Régulation bancaire – commentaires de la FDIC sur l’Union Européenne

Le vice-Président de la Federal Deposit Insurance Corporation (FDIC), Thomas Hoenig, a critiqué l’Union Européenne, l’accusant de chercher à protéger les banques européennes face à la révision des exigences de capital de Bâle 3. Il a qualifié les efforts européens de « contre-intuitifs et contre-productifs ». Il a regretté un nivellement par le bas (« race to the bottom ») et que certaines juridictions « menacent de quitter les négociations » si elles considèrent les nouvelles mesures comme trop strictes. Il faisait notamment référence aux remarques du Commissaire européen, vice-président de la Commision, V. Dombrovskis en septembre, qui avait affirmé que le Comité de Bâle devrait retravailler ses standards de mesure du risque du capital et les limitations sur les modèles internes, et abandonner les planchers de risque. T. Hoenig est favorable à des ratios plus simples et plus contraignants, et contre le recours aux modèles internes. Plus globalement, T. Hoenig a réaffirmé que la mise en place de règles plus contraignantes sur les banques ne serait pas défavorable à l’économie.

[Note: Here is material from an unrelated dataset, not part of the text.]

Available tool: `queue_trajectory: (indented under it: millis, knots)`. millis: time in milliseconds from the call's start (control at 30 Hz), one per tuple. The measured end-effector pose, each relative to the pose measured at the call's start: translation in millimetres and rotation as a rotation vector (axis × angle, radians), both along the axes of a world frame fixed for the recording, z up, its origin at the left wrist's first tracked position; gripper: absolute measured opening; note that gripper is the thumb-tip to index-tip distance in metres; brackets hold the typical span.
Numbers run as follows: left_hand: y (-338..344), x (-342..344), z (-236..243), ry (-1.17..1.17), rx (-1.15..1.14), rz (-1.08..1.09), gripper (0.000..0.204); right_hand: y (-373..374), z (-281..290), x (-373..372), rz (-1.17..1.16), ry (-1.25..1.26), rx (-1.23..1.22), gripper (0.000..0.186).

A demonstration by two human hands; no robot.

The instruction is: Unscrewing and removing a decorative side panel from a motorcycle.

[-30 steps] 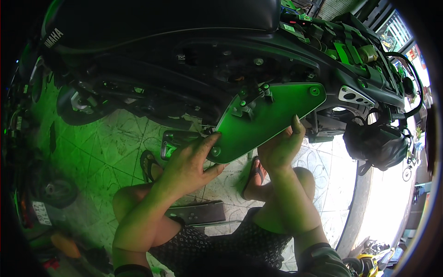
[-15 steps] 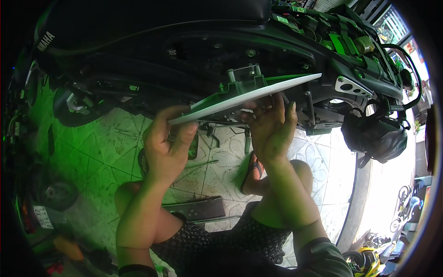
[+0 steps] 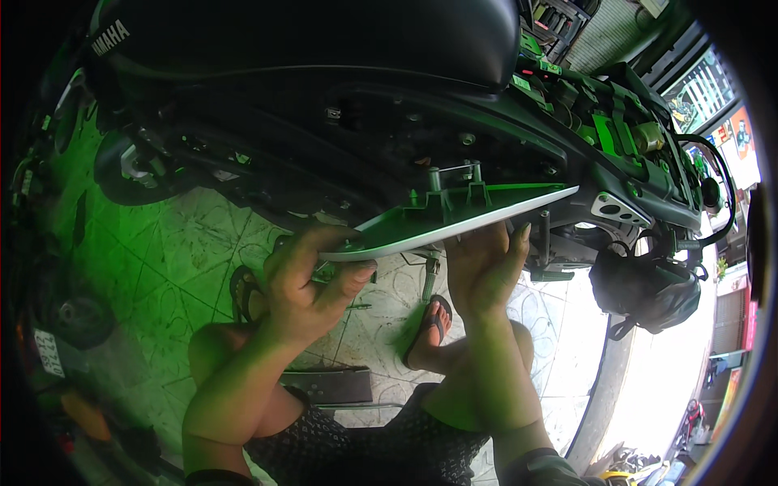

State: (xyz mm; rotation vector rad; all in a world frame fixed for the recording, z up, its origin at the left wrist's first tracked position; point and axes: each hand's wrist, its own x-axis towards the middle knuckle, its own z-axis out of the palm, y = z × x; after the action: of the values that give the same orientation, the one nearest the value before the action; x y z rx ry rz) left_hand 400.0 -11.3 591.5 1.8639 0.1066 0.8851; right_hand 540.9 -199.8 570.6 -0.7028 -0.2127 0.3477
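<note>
A side panel (image 3: 478, 212) with a silver edge is held nearly edge-on before the motorbike's dark body (image 3: 300, 121), its black inner face and metal bracket upward. My left hand (image 3: 312, 283) grips its left end, thumb below, fingers over the edge. My right hand (image 3: 485, 271) holds it from underneath, right of the middle, its fingertips partly hidden. Behind the panel, bolts and recesses show in the body.
Exposed wiring (image 3: 608, 134) fills the bike's right end, with a black bag (image 3: 644, 287) hanging below. A dark flat piece (image 3: 328, 387) lies between my legs on the tiled floor (image 3: 146, 275). Other vehicle parts (image 3: 77, 320) stand at left; a bright opening is at right.
The panel has tipped from showing a broad face to edge-on, my hands turning with it. Since half a second ago panel, hands and bike sit lower in view.
</note>
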Motion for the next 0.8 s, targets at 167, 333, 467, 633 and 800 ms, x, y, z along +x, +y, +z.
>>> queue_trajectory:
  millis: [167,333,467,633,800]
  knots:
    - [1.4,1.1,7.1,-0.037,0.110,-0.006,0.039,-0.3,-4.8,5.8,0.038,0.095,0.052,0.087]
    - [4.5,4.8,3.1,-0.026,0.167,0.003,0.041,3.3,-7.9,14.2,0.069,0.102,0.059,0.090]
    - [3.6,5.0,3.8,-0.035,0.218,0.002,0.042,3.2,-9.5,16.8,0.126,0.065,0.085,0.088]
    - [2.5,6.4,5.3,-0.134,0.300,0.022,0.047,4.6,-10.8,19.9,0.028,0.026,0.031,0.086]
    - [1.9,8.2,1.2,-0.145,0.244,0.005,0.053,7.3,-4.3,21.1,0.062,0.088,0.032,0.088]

Marchés financiers – accès des régulateurs aux algorithmes des traders

La CFTC a annoncé une proposition de règle visant à faciliter son accès aux algorithmes utilisés par les traders. Cette décision s’inscrit dans une volonté plus globale de mieux contrôler et maîtriser les risques liés au trading automatique. Jusqu’ici, la CFTC ne pouvait accéder aux codes utilisés par les entreprises sous son autorité qu’en demandant une assignation (subpoena) à un juge. La règle vise à donner aux équipes de la CFTC un accès direct. La proposition a généré des réactions souvent négatives des différents acteurs de l’industrie, qui s’inquiètent d’un accès trop important et sans garde-fou juridique à ce qu’ils considèrent comme de la propriété intellectuelle.